Directions → The line containing "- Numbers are" marks the end; write out exactly every line from the start of the data up to and including it, without the pictures.

Exercise input →

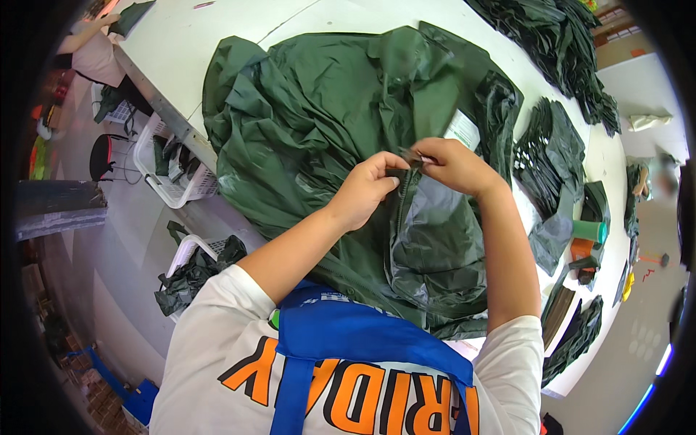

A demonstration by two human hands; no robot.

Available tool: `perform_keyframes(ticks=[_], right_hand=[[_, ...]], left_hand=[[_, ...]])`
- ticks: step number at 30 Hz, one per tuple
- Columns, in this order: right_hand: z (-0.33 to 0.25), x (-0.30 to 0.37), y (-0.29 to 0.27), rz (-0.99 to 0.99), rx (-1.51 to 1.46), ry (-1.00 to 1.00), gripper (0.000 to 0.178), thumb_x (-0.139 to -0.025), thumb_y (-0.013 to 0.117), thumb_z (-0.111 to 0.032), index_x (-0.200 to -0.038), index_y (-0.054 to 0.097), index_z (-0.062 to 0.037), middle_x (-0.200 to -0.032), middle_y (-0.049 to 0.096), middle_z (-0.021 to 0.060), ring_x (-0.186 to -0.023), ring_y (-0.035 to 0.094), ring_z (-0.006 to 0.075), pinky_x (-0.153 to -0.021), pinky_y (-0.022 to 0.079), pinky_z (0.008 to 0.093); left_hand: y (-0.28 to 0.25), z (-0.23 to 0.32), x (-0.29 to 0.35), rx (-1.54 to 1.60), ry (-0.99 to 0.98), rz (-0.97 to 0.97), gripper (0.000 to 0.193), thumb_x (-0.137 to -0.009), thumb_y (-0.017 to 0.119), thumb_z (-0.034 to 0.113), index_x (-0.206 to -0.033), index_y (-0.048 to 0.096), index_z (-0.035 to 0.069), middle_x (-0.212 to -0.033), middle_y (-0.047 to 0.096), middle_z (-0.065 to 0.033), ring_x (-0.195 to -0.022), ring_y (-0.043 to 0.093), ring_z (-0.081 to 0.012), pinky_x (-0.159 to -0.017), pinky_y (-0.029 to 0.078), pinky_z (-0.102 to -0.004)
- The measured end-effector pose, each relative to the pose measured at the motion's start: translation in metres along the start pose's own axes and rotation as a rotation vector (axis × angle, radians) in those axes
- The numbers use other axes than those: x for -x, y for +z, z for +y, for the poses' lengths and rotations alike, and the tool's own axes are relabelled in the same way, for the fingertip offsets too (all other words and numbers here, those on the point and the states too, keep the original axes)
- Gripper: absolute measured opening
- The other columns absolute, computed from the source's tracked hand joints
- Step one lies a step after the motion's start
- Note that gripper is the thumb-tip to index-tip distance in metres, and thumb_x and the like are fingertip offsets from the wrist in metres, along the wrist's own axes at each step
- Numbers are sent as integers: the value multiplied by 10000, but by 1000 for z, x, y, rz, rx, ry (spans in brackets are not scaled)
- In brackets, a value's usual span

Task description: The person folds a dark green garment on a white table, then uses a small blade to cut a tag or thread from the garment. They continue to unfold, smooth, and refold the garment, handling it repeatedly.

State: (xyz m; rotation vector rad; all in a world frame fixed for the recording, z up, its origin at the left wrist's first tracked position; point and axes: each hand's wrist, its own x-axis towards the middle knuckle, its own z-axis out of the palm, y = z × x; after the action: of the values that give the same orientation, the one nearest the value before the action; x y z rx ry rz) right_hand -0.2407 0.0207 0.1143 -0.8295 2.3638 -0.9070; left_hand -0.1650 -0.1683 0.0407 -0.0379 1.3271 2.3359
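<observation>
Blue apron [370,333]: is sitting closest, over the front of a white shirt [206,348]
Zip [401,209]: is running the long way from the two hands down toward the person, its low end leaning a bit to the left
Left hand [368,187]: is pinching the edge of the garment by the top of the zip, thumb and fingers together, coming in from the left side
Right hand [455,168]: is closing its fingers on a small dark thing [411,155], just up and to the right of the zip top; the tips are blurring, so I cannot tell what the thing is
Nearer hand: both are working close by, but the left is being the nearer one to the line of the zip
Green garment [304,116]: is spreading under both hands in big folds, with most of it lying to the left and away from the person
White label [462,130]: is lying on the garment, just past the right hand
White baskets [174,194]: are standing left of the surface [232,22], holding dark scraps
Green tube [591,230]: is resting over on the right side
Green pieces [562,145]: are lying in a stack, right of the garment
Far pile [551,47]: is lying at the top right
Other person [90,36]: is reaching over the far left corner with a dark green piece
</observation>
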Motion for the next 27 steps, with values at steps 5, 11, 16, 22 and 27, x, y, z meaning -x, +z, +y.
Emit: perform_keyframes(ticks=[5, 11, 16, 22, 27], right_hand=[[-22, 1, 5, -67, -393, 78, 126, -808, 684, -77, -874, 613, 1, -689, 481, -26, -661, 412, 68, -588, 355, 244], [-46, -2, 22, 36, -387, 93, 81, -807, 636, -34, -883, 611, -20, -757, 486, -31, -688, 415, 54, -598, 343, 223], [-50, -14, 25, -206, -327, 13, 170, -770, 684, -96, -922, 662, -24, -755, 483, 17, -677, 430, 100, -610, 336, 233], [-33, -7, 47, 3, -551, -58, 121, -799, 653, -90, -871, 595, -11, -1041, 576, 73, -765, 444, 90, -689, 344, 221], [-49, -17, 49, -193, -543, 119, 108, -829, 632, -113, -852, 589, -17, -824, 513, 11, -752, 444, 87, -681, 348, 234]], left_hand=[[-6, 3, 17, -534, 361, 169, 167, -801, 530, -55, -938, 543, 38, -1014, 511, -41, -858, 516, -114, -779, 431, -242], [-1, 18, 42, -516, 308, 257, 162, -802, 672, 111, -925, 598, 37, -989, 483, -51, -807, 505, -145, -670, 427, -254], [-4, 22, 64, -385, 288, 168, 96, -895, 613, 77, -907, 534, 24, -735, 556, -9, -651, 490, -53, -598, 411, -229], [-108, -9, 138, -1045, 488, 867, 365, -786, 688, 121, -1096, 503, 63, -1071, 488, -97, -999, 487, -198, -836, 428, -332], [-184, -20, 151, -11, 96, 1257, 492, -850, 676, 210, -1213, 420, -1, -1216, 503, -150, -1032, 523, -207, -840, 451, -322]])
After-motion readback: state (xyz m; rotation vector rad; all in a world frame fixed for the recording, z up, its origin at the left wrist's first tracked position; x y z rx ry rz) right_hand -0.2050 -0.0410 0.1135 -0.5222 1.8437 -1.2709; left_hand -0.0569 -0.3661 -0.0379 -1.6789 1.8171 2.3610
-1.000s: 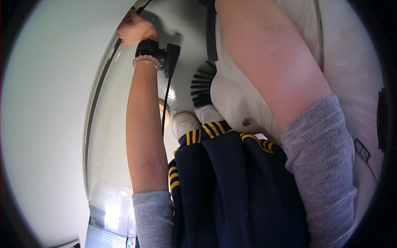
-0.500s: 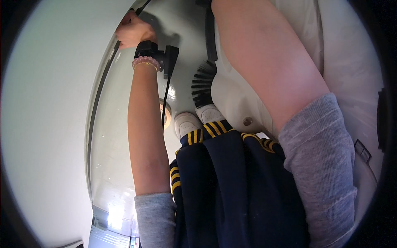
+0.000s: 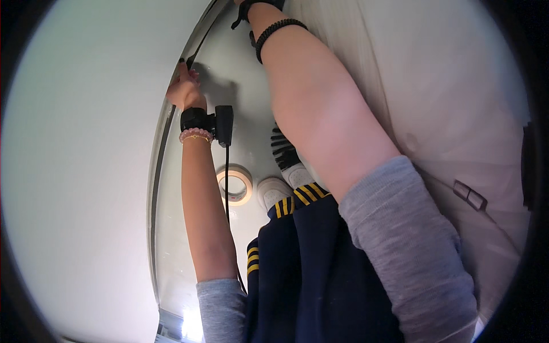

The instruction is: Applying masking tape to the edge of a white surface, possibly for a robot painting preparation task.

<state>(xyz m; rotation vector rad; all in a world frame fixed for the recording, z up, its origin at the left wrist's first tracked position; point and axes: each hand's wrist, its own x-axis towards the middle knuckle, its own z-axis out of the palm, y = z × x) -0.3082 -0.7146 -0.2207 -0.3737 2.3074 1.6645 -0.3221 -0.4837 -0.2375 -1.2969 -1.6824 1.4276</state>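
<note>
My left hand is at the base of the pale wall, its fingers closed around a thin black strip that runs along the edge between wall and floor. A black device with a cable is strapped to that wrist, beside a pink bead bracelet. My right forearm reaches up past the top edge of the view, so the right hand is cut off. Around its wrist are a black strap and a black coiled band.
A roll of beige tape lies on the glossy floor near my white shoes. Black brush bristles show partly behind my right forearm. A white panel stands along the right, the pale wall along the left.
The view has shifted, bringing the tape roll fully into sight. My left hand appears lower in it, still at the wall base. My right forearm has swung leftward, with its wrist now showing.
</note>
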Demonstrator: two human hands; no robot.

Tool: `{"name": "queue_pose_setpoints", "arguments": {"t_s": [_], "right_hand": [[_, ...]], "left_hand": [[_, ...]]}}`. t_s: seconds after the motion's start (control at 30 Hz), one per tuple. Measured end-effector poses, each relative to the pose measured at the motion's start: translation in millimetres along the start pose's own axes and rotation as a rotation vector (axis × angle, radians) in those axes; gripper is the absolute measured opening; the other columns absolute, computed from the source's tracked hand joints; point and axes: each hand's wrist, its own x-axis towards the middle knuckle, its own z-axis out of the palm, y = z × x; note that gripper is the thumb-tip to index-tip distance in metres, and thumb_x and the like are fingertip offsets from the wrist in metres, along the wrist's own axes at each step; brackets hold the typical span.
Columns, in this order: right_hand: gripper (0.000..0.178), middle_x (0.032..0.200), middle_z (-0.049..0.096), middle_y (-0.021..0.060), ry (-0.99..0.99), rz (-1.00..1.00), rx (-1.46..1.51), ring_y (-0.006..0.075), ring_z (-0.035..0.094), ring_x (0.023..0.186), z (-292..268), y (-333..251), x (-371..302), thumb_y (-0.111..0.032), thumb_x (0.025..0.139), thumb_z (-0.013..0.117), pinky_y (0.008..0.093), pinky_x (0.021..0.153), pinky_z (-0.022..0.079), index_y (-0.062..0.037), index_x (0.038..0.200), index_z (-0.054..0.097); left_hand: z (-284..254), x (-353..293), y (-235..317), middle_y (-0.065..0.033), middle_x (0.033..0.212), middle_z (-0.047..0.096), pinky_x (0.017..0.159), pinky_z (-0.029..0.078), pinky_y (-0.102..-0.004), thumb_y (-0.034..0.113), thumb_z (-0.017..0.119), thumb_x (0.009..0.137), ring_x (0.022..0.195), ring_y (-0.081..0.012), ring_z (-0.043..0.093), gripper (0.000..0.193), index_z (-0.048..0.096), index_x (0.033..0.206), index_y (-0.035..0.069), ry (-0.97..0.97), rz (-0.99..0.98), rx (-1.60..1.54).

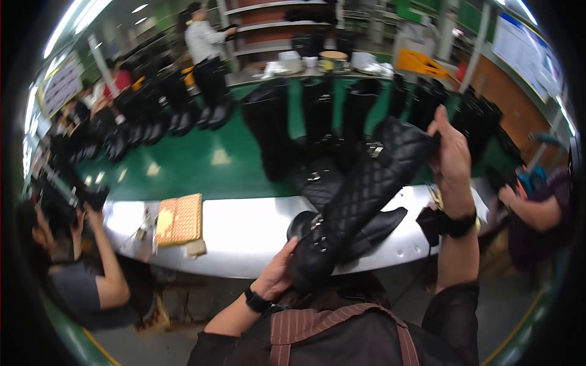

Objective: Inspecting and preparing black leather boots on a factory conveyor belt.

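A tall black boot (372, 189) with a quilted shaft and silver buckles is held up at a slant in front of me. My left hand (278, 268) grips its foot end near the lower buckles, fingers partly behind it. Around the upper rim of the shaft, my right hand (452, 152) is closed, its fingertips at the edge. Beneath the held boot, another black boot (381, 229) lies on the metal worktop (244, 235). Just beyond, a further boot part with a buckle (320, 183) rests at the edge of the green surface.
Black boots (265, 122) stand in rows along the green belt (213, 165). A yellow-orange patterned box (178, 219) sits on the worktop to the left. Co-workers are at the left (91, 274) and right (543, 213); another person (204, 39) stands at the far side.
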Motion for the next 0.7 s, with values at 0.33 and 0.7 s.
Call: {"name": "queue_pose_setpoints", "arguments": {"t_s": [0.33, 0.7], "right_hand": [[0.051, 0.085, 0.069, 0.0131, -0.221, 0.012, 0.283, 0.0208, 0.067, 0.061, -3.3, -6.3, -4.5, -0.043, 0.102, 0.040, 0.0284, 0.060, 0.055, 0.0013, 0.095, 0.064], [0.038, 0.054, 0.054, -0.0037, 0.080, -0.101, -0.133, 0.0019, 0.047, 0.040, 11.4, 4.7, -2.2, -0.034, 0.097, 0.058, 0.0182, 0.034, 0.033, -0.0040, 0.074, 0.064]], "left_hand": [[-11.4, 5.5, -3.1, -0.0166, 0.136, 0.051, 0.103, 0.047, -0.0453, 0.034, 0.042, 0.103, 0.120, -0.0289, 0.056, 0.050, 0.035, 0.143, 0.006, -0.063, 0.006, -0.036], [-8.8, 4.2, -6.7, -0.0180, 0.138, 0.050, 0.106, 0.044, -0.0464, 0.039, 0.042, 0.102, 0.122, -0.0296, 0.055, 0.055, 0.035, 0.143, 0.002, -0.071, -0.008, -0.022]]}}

Answer to this problem →
A demonstration by two human hands; no robot.

Available tool: `perform_keyframes(ticks=[_], right_hand=[[_, ...]], left_hand=[[_, ...]])`
- ticks: step number at 30 Hz, one per tuple
- Columns, in this order: right_hand: z (-0.33 to 0.25), x (-0.30 to 0.37), y (-0.29 to 0.27), rz (-0.99 to 0.99), rx (-1.51 to 1.46), ry (-1.00 to 1.00), gripper (0.000 to 0.178), thumb_x (-0.139 to -0.025), thumb_y (-0.013 to 0.117), thumb_z (-0.111 to 0.032), index_x (-0.200 to -0.038), index_y (-0.054 to 0.097), index_z (-0.062 to 0.037), middle_x (-0.200 to -0.032), middle_y (-0.049 to 0.096), middle_z (-0.021 to 0.060), ring_x (-0.186 to -0.023), ring_y (-0.035 to 0.094), ring_z (-0.006 to 0.075), pinky_x (-0.153 to -0.021), pinky_y (-0.022 to 0.079), pinky_z (0.008 to 0.093); left_hand: y (-0.28 to 0.25), z (-0.23 to 0.32), x (-0.29 to 0.35), rx (-1.54 to 1.60), ry (-0.99 to 0.98), rz (-0.97 to 0.97), gripper (0.000 to 0.193), thumb_x (-0.137 to -0.009), thumb_y (-0.017 to 0.119), thumb_z (-0.034 to 0.113), index_x (-0.206 to -0.033), index_y (-0.048 to 0.096), index_z (-0.035 to 0.069), middle_x (-0.212 to -0.033), middle_y (-0.047 to 0.096), middle_z (-0.065 to 0.033), ring_x (-0.195 to -0.022), ring_y (-0.043 to 0.093), ring_z (-0.081 to 0.012), pinky_x (-0.159 to -0.017), pinky_y (-0.029 to 0.078), pinky_z (-0.102 to -0.004)
- The measured end-effector pose, each relative to the pose measured at the motion's start: translation in metres along the start pose's own axes and rotation as a rotation vector (axis × angle, radians) in those axes
- The numbers use other axes than those: x for -x, y for +z, z for +y, for the poses' lengths and rotations alike, and the tool's own axes are relabelled in the same way, for the fingertip offsets too (all other words and numbers here, those on the point and the states too, keep the original axes)
- Gripper: absolute measured opening
- The other columns absolute, computed from the source's tracked hand joints
- Step one lies a step after the motion's start
- Note that gripper is the thumb-tip to index-tip distance in metres, and thumb_x and the like are fingertip offsets from the wrist in metres, along the wrist's own axes at each step
- Numbers are sent as integers: the value multiplied by 10000, but by 1000 for z, x, y, rz, rx, ry (spans in brackets are not scaled)

The output requires nothing else.